> **How to complete this task**
Please repeat the data in full, character for character.

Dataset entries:

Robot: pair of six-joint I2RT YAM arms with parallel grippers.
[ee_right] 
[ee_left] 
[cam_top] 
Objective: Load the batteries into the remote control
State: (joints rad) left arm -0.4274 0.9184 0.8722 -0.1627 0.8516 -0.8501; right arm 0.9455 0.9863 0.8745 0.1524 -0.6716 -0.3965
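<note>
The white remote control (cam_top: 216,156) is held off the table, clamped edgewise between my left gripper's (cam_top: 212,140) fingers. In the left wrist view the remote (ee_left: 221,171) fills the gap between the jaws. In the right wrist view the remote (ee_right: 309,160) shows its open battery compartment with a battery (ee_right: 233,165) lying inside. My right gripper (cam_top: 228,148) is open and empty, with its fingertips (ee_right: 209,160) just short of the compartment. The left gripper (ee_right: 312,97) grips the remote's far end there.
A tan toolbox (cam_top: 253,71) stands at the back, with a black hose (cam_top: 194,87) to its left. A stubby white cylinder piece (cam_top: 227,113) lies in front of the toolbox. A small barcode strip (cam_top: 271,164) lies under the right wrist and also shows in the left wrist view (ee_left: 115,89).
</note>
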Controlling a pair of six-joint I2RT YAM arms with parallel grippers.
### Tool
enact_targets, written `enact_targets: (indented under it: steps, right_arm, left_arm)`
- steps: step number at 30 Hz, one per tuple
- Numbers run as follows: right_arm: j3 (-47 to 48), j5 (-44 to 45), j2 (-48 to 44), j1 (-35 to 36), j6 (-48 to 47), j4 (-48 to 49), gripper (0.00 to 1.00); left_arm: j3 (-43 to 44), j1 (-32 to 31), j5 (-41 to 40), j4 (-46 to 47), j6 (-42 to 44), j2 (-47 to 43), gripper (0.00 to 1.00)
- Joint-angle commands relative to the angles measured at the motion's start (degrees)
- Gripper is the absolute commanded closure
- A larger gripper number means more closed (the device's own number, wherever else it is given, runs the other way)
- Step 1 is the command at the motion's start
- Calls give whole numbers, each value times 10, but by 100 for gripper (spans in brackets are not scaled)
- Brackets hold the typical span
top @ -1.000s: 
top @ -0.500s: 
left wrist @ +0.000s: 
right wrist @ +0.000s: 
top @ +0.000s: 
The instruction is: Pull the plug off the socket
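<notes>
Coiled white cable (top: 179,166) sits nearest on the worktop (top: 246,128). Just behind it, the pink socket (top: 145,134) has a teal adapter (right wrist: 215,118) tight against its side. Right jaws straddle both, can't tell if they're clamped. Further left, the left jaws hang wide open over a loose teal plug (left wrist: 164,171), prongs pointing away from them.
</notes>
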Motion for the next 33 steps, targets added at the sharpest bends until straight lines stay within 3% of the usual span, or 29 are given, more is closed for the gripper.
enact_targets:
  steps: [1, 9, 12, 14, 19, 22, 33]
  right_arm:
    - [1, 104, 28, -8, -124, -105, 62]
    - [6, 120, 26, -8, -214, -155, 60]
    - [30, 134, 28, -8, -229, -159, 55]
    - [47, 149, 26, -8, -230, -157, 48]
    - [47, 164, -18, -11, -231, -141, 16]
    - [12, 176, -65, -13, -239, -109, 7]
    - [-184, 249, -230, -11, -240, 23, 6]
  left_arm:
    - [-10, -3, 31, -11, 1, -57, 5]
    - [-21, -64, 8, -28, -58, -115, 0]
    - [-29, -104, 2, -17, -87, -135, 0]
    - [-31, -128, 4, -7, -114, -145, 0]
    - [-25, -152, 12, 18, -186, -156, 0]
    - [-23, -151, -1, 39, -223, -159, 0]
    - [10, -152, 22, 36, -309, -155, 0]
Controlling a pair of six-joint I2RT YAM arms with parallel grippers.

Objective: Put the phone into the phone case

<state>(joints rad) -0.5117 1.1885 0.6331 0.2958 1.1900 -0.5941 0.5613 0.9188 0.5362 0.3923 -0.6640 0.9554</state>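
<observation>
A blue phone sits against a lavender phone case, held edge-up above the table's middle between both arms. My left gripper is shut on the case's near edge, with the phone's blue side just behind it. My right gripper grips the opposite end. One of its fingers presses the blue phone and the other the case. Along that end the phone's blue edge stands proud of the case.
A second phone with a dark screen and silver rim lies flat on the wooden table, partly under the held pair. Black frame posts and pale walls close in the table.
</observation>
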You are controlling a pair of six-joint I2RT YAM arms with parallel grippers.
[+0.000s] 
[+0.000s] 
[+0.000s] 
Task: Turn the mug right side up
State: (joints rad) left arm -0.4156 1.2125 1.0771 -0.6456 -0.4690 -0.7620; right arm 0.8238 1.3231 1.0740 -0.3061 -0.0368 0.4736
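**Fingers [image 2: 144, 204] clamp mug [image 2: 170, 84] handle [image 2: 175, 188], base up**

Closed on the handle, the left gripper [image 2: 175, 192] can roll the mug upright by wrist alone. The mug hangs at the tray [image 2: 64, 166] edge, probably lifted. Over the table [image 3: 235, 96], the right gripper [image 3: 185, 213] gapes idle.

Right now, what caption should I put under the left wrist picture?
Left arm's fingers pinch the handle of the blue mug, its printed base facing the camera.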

> **Solution to the problem**
Robot: pair of six-joint I2RT YAM arms with parallel grippers.
[ee_right] 
[ee_left] 
[cam_top] 
Objective: Load the batteries into the remote control
State: (joints rad) left arm -0.4274 0.9184 0.8722 -0.1627 0.8516 -0.8501; right arm 0.9455 0.9863 0.8745 0.1524 -0.6716 -0.3965
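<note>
The white remote control (cam_top: 216,156) is held off the table, clamped edgewise between my left gripper's (cam_top: 212,140) fingers. In the left wrist view the remote (ee_left: 221,171) fills the gap between the jaws. In the right wrist view the remote (ee_right: 309,160) shows its open battery compartment with a battery (ee_right: 233,165) lying inside. My right gripper (cam_top: 228,148) is open and empty, with its fingertips (ee_right: 209,160) just short of the compartment. The left gripper (ee_right: 312,97) grips the remote's far end there.
A tan toolbox (cam_top: 253,71) stands at the back, with a black hose (cam_top: 194,87) to its left. A stubby white cylinder piece (cam_top: 227,113) lies in front of the toolbox. A small barcode strip (cam_top: 271,164) lies under the right wrist and also shows in the left wrist view (ee_left: 115,89).
</note>
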Controlling a pair of six-joint I2RT YAM arms with parallel grippers.
### Tool
enact_targets, written `enact_targets: (indented under it: steps, right_arm, left_arm)`
- steps: step number at 30 Hz, one per tuple
- Numbers run as follows: right_arm: j3 (-47 to 48), j5 (-44 to 45), j2 (-48 to 44), j1 (-35 to 36), j6 (-48 to 47), j4 (-48 to 49), gripper (0.00 to 1.00); left_arm: j3 (-43 to 44), j1 (-32 to 31), j5 (-41 to 40), j4 (-46 to 47), j6 (-42 to 44), j2 (-47 to 43), gripper (0.00 to 1.00)
- Joint-angle commands relative to the angles measured at the motion's start (degrees)
- Gripper is the absolute commanded closure
- A larger gripper number means more closed (the device's own number, wherever else it is given, runs the other way)
- Step 1 is the command at the motion's start
- Calls give whole numbers, each value times 10, but by 100 for gripper (spans in brackets are not scaled)
- Brackets hold the typical span
top @ -1.000s: 
top @ -0.500s: 
left wrist @ +0.000s: 
right wrist @ +0.000s: 
top @ +0.000s: 
The instruction is: Pull the plug off the socket
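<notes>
Coiled white cable (top: 179,166) sits nearest on the worktop (top: 246,128). Just behind it, the pink socket (top: 145,134) has a teal adapter (right wrist: 215,118) tight against its side. Right jaws straddle both, can't tell if they're clamped. Further left, the left jaws hang wide open over a loose teal plug (left wrist: 164,171), prongs pointing away from them.
</notes>
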Motion for the next 33 steps, targets added at the sharpest bends until straight lines stay within 3% of the usual span, or 29 are given, more is closed for the gripper.
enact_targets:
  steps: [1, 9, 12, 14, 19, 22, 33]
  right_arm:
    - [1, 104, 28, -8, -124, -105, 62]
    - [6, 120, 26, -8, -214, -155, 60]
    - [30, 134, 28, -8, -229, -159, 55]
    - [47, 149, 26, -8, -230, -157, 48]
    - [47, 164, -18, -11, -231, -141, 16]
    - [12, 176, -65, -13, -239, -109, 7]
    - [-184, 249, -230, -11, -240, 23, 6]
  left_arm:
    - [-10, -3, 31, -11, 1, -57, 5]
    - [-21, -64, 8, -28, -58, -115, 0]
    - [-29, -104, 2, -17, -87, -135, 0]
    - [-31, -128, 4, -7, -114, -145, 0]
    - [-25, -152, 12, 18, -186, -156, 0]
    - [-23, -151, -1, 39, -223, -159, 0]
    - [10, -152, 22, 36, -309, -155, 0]
Controlling a pair of six-joint I2RT YAM arms with parallel grippers.

Objective: Put the phone into the phone case

<state>(joints rad) -0.5117 1.1885 0.6331 0.2958 1.1900 -0.5941 0.5613 0.9188 0.5362 0.3923 -0.6640 0.9554</state>
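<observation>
A blue phone sits against a lavender phone case, held edge-up above the table's middle between both arms. My left gripper is shut on the case's near edge, with the phone's blue side just behind it. My right gripper grips the opposite end. One of its fingers presses the blue phone and the other the case. Along that end the phone's blue edge stands proud of the case.
A second phone with a dark screen and silver rim lies flat on the wooden table, partly under the held pair. Black frame posts and pale walls close in the table.
</observation>
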You are controlling a pair of six-joint I2RT YAM arms with parallel grippers.
[+0.000s] 
[+0.000s] 
[+0.000s] 
Task: Turn the mug right side up
State: (joints rad) left arm -0.4156 1.2125 1.0771 -0.6456 -0.4690 -0.7620; right arm 0.8238 1.3231 1.0740 -0.3061 -0.0368 0.4736
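**Fingers [image 2: 144, 204] clamp mug [image 2: 170, 84] handle [image 2: 175, 188], base up**

Closed on the handle, the left gripper [image 2: 175, 192] can roll the mug upright by wrist alone. The mug hangs at the tray [image 2: 64, 166] edge, probably lifted. Over the table [image 3: 235, 96], the right gripper [image 3: 185, 213] gapes idle.

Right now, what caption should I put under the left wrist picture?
Left arm's fingers pinch the handle of the blue mug, its printed base facing the camera.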

Reply complete, and nothing else is required.